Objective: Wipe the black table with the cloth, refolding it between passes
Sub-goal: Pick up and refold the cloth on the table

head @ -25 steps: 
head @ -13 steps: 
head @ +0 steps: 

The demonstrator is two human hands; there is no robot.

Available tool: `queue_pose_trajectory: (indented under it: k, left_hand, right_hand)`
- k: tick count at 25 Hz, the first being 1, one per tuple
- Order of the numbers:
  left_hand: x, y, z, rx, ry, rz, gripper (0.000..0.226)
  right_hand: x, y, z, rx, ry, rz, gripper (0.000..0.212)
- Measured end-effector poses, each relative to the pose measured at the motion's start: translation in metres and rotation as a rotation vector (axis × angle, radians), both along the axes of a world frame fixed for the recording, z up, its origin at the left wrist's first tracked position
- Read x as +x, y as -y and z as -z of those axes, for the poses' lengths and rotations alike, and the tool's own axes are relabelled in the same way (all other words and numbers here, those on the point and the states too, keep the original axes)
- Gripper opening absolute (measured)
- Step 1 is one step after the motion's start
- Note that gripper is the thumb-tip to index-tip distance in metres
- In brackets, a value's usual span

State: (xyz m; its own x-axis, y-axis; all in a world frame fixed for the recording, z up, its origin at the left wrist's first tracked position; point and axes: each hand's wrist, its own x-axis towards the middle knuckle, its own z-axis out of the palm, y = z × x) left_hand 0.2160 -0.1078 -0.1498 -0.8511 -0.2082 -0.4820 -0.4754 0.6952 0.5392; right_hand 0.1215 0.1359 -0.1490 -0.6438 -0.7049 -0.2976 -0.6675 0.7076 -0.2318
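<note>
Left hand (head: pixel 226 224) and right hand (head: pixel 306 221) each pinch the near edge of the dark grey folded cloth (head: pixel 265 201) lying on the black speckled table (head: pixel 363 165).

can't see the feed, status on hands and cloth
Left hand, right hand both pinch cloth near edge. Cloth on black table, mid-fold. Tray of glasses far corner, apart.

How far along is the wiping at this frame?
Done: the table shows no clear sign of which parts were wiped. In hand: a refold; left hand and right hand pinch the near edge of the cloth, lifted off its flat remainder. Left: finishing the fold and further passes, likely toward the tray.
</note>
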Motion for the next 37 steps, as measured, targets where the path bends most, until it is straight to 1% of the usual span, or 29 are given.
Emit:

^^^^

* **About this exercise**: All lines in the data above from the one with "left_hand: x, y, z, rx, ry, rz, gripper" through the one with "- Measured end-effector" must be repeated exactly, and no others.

* **Solution**:
  left_hand: x, y, z, rx, ry, rz, gripper (0.000..0.226)
  right_hand: x, y, z, rx, ry, rz, gripper (0.000..0.212)
- Measured end-effector poses, each relative to the pose measured at the motion's start: translation in metres and rotation as a rotation vector (axis × angle, radians), both along the axes of a world frame fixed for the recording, z up, its origin at the left wrist's first tracked position

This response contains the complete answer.